Halil BERKTAY
[26 Mart 2023] Serbestiyet’te dün çıkan haberi okumuşsunuzdur. Bundan 30 yıl önce, Kuzey İrlanda’da küçük ölçekli bir savaş cereyan etmekte. Bir tarafta, Cumhuriyetçiler diye de bilinen (Katolik) İrlanda milliyetçileri. Bağımsızlık ve sonra güneydeki İrlanda Cumhuriyeti ile birleşme yanlıları. Örgüt olarak: silâhlı IRA ve onun siyasî kanadı Sinn Fein. Karşılarında, diğer tarafta, (Protestan) Birlik yanlıları, yani İngiltere ile birliğin devamından yana olanlar. 1960’ların sonlarından 1990’ların sonlarına kadar, 30 yıl boyunca boğazlıyorlar birbirlerini. Tipik olarak bomba yerleştiriyor, aynı zamanda vuruyor veya adam da kaçırıp öldürüyorlar. Cemaatler arası nefret ve kan dâvâsı giderek tırmanıyor. Daha çok nokta atışı niteliğindeki suikastlerle, yaklaşık 3000 kişi ölüyor. Ordunun zulmü ayrı bir fasıl. Bkz yukarıda: 30 Ocak 1972’de Londonderry’deki Katoliklerin barışçı bir hak ve özgürlükler gösterisinin sonları. Elleri yukarda, duvara yaslandırılmış insanlar. İngiliz paraşütçüleri ateş açtığında, 26 sivil can vermiş. Kanlı Pazar diye biliniyor.

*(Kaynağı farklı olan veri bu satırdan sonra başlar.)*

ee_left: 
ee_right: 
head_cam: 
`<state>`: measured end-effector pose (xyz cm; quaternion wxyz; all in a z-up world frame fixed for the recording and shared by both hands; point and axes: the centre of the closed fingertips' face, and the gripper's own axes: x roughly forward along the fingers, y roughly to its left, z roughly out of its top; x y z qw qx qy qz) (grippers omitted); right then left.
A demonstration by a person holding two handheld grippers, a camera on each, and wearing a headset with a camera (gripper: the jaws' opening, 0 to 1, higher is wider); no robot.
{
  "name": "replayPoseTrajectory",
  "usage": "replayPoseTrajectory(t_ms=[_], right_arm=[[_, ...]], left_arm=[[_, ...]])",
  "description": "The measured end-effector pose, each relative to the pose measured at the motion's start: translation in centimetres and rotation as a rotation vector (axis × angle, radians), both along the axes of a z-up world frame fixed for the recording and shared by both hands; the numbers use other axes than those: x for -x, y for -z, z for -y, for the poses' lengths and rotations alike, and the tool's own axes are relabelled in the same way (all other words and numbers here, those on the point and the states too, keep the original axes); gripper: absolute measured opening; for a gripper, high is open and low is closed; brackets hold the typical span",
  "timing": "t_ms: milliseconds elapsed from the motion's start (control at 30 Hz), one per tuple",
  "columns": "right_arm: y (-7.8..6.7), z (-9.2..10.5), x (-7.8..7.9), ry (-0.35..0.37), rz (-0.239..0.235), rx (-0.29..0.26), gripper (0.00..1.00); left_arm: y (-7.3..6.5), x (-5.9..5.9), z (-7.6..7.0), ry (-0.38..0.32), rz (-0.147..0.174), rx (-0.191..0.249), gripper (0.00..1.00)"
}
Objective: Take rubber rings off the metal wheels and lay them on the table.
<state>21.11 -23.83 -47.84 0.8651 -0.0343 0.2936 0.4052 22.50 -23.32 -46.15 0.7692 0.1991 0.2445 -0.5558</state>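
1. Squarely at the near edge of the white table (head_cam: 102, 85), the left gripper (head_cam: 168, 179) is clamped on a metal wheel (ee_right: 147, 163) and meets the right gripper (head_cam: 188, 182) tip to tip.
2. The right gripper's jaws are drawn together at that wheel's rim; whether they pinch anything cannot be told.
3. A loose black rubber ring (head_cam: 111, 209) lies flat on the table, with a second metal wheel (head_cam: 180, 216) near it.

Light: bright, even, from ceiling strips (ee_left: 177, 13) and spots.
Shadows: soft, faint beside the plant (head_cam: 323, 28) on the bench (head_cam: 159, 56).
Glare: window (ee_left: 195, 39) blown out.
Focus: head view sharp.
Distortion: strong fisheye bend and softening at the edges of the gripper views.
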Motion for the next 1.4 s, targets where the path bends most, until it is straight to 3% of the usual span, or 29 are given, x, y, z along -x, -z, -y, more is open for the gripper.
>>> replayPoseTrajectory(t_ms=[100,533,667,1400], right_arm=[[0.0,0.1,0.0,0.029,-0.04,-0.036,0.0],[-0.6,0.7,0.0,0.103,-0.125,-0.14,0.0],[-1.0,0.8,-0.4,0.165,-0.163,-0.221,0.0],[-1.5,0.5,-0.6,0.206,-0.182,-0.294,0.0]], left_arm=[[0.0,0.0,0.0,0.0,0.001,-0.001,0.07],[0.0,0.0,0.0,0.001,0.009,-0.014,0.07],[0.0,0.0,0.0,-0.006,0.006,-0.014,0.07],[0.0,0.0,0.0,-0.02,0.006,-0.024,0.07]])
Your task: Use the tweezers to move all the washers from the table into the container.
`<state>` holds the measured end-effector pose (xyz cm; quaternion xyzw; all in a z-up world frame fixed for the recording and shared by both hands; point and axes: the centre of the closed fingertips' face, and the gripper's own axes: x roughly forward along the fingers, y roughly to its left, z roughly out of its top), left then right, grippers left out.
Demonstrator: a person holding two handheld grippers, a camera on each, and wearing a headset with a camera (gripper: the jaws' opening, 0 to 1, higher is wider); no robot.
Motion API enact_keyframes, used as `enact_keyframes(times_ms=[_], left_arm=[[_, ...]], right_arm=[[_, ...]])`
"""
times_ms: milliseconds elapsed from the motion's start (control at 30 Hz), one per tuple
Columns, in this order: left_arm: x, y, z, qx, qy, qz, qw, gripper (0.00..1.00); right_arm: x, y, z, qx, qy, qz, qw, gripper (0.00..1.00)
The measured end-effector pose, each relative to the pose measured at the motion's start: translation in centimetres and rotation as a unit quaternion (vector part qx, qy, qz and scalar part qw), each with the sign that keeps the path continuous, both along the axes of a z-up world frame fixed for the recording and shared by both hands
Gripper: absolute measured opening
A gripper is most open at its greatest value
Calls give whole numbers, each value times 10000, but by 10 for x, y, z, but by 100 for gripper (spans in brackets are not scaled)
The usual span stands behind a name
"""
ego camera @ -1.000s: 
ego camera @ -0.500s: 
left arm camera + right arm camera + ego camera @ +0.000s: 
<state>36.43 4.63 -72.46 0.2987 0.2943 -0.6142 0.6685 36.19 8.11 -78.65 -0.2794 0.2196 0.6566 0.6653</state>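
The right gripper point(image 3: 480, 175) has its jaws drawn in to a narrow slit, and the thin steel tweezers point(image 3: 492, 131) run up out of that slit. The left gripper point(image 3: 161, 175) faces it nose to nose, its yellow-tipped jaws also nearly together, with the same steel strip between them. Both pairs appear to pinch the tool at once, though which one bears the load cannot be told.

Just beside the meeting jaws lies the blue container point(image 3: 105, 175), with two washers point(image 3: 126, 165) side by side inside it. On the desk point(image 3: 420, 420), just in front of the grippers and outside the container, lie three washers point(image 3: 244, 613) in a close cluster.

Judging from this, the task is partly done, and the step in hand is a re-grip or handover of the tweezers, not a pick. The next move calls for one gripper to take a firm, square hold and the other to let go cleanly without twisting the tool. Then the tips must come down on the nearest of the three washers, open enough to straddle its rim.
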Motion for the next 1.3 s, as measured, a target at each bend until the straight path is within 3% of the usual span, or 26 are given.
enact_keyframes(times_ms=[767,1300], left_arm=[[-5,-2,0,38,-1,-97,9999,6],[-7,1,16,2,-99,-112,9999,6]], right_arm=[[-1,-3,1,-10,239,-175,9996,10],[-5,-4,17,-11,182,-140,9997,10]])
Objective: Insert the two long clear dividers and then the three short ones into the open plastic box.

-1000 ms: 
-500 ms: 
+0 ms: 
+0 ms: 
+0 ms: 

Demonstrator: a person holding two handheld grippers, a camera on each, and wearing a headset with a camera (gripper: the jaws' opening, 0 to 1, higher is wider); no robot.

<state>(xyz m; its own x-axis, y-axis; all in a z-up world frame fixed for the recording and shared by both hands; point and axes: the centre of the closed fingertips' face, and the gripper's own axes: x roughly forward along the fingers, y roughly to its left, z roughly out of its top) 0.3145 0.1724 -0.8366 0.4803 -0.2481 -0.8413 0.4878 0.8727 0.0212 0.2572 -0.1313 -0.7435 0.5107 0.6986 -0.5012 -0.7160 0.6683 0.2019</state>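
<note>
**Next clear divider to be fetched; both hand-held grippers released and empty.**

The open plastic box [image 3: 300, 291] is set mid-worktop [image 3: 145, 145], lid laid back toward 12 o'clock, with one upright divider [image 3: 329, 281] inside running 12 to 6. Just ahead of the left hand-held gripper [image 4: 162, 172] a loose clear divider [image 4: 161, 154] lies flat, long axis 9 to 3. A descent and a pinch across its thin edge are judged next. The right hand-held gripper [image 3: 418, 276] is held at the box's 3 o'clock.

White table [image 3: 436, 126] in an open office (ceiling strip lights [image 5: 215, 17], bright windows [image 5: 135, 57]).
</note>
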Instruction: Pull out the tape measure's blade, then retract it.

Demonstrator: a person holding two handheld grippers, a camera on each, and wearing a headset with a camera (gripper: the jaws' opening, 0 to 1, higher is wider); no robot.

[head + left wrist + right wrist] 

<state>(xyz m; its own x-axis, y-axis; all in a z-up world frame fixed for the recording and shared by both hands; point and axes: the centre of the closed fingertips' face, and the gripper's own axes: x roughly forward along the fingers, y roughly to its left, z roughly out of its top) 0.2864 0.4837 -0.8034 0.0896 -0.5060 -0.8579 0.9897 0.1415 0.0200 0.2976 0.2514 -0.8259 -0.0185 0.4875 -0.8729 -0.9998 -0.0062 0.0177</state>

Kuzey İrlanda “kargaşalık”ları (The Troubles), Türkiye’nin yakın geçmişinde hem Kıbrıs’ı hatırlatıyor, hem Kürt sorununu. IRA’in yerine EOKA veya EOKA-B’yi koyun; karşınıza Kıbrıs çıkıyor. İrlanda Cumhuriyetçilerinin yerini, önce İngiltere’den bağımsızlık ve sonra Enosis (Yunanistan’la birleşme) yanlısı Kıbrıs Rum milliyetçileri; karşılarında, TSK’nın da desteğiyle, TMT (Türk Mukavemet Teşkilâtı) yer alıyor. Ya da, IRA’in yerine bu sefer PKK’yı koyun; karşınıza, 1984’ten beri (neredeyse 40 yıldır!) Güneydoğu’da süren savaş çıkıyor.
Biliyoruz bunları. Bu üçünü ve daha nicelerini. Benzer ideolojilerini. Benzer inatlarını. Benzer çıkmazlarını. Bir yerden sonra, ister istemez çözüm, en azından barış arayışları baş gösteriyor. Kuzey İrlanda’da oluyor; Türkiye’de olmadı, şu âna kadar olmuyor. Bu noktada, dün önce BBC’de ve sonra Serbestiyet’te yayınlanan haberden öğrendiğim çok çarpıcı, inanılmaz çarpıcı bir fark karşımıza çıkıyor.
Hükümetler için, şiddet ve terör örgütleriyle görüşmek daima çok riskli bir iş. Kamuoyuna sızdığı takdirde, kıyamet kopabiliyor. 1991’de İngiltere hükümeti atıyor bu adımı. İç güvenlikten sorumlu MI5 (İkinci Dünya Savaşı’ndan kalma adıyla Military Intelligence, Section 5 [Askerî İstihbarat, Beşinci Şube]; şimdiki resmî adıyla Security Service [Güvenlik Servisi]), Cumhuriyetçilerle gizlice görüşmekle görevlendiriliyor. Bir arka kapı kanalı kuruluyor. O sırada öncelikli mesele, bir ateşkes ilânı. Bunun için de karşılıklı güven lâzım; özellikle IRA’in, hükümetin bu sefer ciddî olduğuna güven getirmesi lâzım. 1993’te bu noktaya yaklaşılıyor. Bu temel koşulu sağlamak için bir buluşma düzenleniyor. Derken IRA (kimbilir hangi kolu veya hücresi) Warrington’da bombalı bir saldırıda daha bulunuyor. 50 kişi yaralanıyor; 3 ve 12 yaşlarında iki çocuk ölüyor. John Major hükümeti pazarlığı kesiyor. MI5’in Kuzey İrlanda şefi de, Cumhuriyetçilerin “Fred” diye bildiği, asıl adı Robert olan yetkili ajanına, planlanan toplantıya gitmemesi talimatını veriyor.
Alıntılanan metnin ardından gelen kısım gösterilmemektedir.